Whenever a line in the material below includes "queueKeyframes", copy that line.

[DATA SEGMENT]:
↓

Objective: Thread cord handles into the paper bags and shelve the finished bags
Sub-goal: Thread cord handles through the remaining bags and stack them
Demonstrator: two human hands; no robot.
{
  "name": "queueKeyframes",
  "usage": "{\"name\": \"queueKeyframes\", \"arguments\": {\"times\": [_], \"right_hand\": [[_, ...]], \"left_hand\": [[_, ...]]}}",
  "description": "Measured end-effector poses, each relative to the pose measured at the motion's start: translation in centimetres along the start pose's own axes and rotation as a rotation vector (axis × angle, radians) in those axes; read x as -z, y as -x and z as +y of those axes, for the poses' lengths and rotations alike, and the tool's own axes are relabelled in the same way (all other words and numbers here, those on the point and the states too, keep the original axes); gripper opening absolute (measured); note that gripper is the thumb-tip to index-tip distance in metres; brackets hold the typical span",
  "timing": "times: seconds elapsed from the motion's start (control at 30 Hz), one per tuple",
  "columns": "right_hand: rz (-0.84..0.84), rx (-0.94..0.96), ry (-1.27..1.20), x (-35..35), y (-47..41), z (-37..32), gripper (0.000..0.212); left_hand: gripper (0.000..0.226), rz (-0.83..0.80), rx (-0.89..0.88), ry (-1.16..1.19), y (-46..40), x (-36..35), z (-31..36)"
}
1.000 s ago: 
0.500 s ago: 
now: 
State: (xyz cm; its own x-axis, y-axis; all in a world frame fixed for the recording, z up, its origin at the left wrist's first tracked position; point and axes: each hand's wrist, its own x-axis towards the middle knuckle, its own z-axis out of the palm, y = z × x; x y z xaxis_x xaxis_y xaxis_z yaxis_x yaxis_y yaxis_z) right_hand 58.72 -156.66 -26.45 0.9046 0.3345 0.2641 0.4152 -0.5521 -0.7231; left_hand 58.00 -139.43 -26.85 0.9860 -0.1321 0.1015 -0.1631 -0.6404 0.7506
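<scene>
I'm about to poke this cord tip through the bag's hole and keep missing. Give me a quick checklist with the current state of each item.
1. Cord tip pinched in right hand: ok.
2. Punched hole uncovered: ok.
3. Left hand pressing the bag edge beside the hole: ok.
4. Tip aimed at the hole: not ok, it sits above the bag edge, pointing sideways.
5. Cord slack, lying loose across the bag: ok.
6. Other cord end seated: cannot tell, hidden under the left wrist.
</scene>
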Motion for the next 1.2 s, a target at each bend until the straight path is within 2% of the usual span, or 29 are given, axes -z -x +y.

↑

[RESULT OF THIS TASK]:
  "name": "queueKeyframes",
  "usage": "{\"name\": \"queueKeyframes\", \"arguments\": {\"times\": [_], \"right_hand\": [[_, ...]], \"left_hand\": [[_, ...]]}}",

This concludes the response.